I didn't want to ask my parents for money. Even if I didn't harbor such acrimonious resentment of my entire family, I wouldn't want to ask my parents for money. I didn't want to ask anyone for money. I was sick of taking other people's money. I've never liked taking other people's money. I don't get people who don't want to earn their own money. Don't they get sick of being a slave to the lender? Don't they get sick of never being able to defend themselves because other people have purchased the right to tear them down? Don't they get sick of having a legitimate reason to hate themselves?

I expected the large amount of blood to gross DuWayne out. It didn't. He soothed me and wiped me up and examined me, and after some thought and a brief consultation with his father-- a parent of a brood of boys who'd apparently gotten and survived various grievous injuries over many years-- he offered to patch the wound up with "instant sutures" and see how that worked before I resorted to Urgent Care. I assented. So, every morning of the next six days, DuWayne patiently cleaned my wound and changed the butterfly closures from the pharmacy that sealed the wound shut. I have no idea how he applied the closures so well. He laughs and says it's due to extensive experience. Still . . . No infection set in. The "V" closed almost completely. There's going to be a scar, but it's on the bottom of my chin and it's nothing terrible. I could not have done this myself.

This isn't a post about health insurance (and the motherfucking political "debate" over its proper provision), though. This isn't even a post about my visit to DuWayne. I don't have DuWayne's beautiful poet's heart and I also have a history of crazy repression, so I don't often have the inclination or courage to express or even acknowledge romantic feelings. This is a post about my wanting to be a competent, reliable worker and not having been well enough to be one for the last thirteen years. In many ways, this is a post about depression that I have trouble believing-- even deep down-- that I can conquer anymore. I've tried. I feel like I'm not clever or strong enough to do it.

I haven't been blogging because I've tried yet another way of improving my lot, and I've been thwarted yet again. Moreover, I do not believe that I've been treated fairly; an advocate of mine in a position to say doesn't think I've been treated fairly, either. It's disheartening. I can't endure the shameful circumstances of my life for very much longer. How do I earn the money to live on my own? How do I earn the money to take exams and classes? How do I face people? How do I ensure that I become a good investment to instructors, employers, researchers and friends who believe in me and who help me? Specifically, how do I cure myself so that I can do these things?

I have been badly depressed since I was sixteen years old. I want to know what sort of cruel joke this is. I grew up in respectable neighborhoods with enough to eat and with parents who supremely valued education.

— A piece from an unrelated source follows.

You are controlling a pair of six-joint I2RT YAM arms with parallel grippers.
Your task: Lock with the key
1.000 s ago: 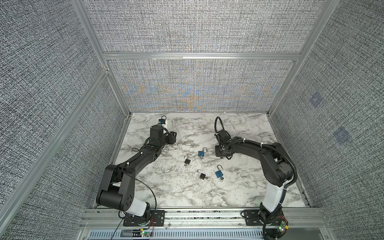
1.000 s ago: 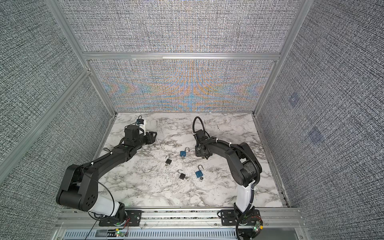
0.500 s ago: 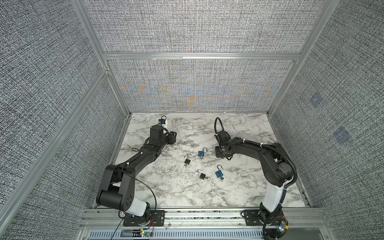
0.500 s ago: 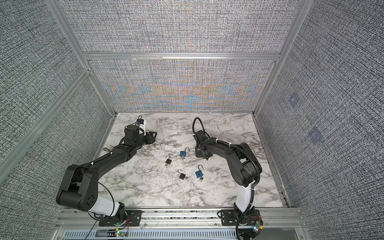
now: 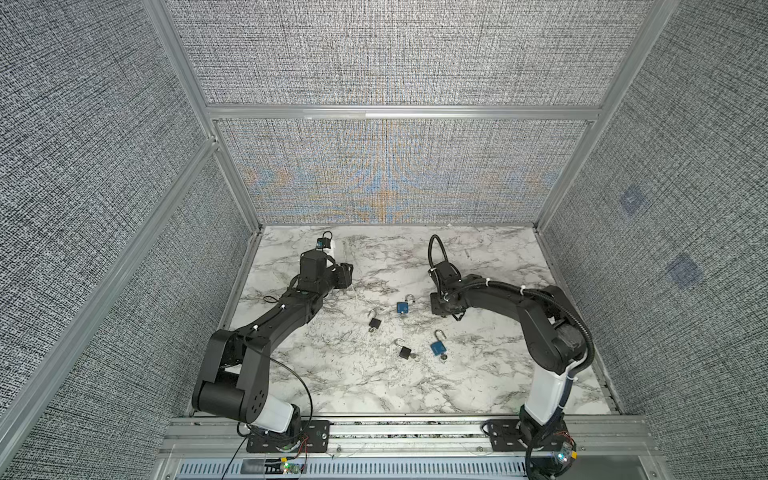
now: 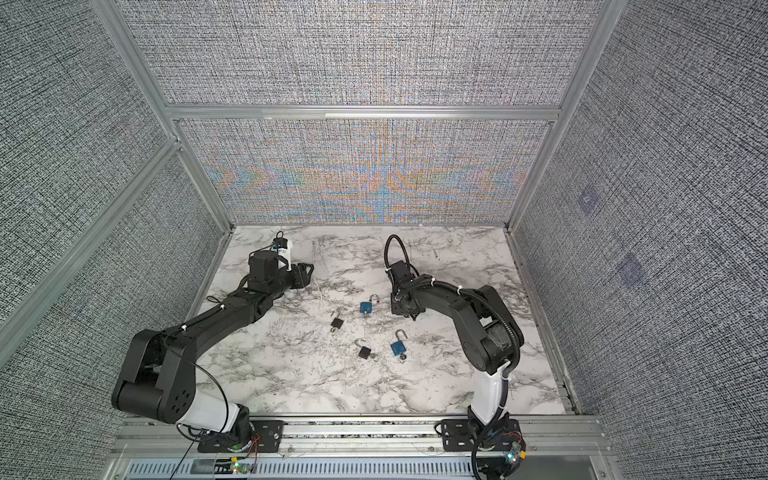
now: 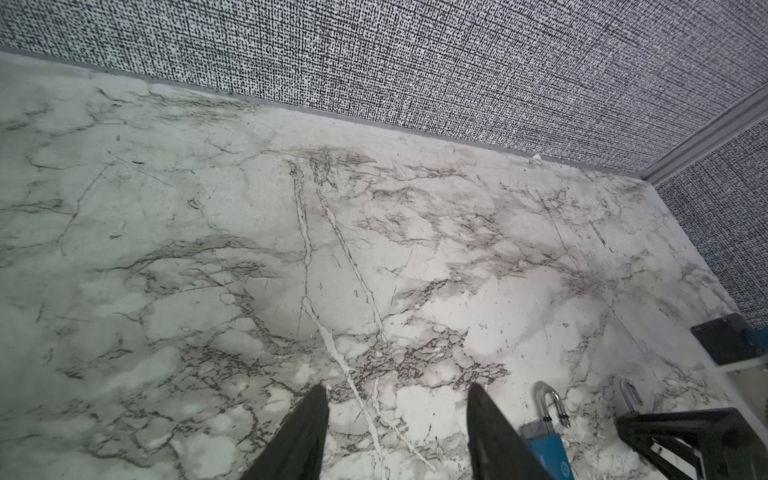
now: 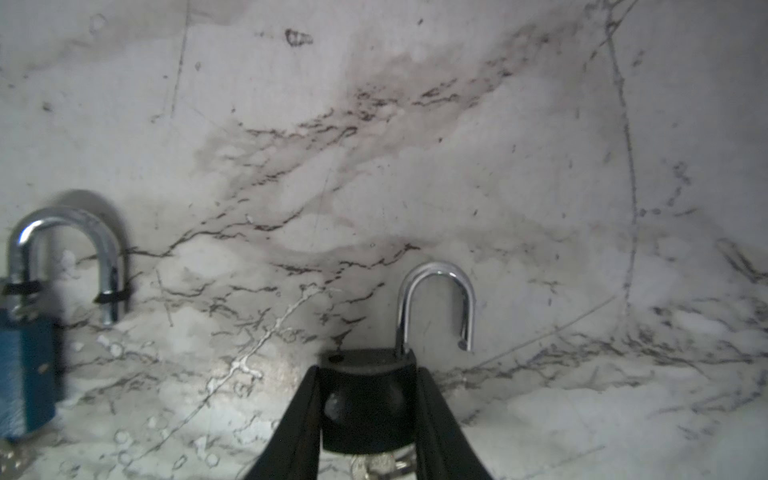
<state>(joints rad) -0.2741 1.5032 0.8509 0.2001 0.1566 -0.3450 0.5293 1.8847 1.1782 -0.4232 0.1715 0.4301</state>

I’m smart. I’m attractive. I have a puritan work ethic. I’m honest. I have support from kind people. I’m not “cool” and never will be, but I’m very interesting. I have enough personality to stand out-- insofar as "standing out" is crucial to career success. Yet I have spent years and years and years fighting mightily just to get out of bed. And I suck at it. I’m not even good at it. It’s cruel that I’m not even good at getting out of bed—much less supporting myself and achieving lofty goals. It's unbearably cruel that I CAN'T GET OUT OF BED-- much less get well enough to fulfill my potential. Anyone who has to put up with me is lucky that I'm an atheist. There's no "cosmic reason" for this. I think, I'm simply a loser and I've simply lost.

I’ve been fighting so very hard. I’ve been so very pathetic.

I haven’t blogged because I got sick of feeling like a sideshow for successful people. That's only bearable when I figure that I will be successful myself someday. Over most of this summer, I've been convinced that I’m not going to be a successful person. I have made too many mistakes. Moreover, I’m not ever going to be well enough to make up for being a fuck up. This is really the key. I’ve seen people make up for big mistakes. They had persistence and focus and discipline. That's how they did it. Where’s my persistence and focus and discipline? Why does every task take so long to do? Why am I always so tired? Why do I think so many angry, hopeless, wearying thoughts?

In college I veritably worshipped an aspiring screenwriter named Jonathan. He respected me for one semester. We were "friends" for five years. He believed that my struggles to get out of bed-- as well as my embarrassing inability to suppress my tears in public and my contemptible willingness to spend five hours at a desk attempting to study despite my tendency to stare at a single page the entire time-- were due to a patheticness, a worthlessness, a revolting quality of some sort. This was why he either made dramatic speeches about my being an amnesiac angel dropped from heaven or impatient conclusions that I was just incapable of achieving the success I pitifully talked about. (To get rid of me. Until he needed money or cigarettes or worship again.) He introduced me to Julia Cameron and Ayn Rand and Robert Anton Wilson. He introduced me to "energy healing", "Jungian principles", and the concept of using recreational drugs to invoke spiritual experiences or to helpfully "slow down" the brain of a "genius" who "thought and made connections too fast". He explicitly suspected that he was the Messiah-- "What if this is the result of my being a mutant, like one of the X-Men?"-- and I believed he was.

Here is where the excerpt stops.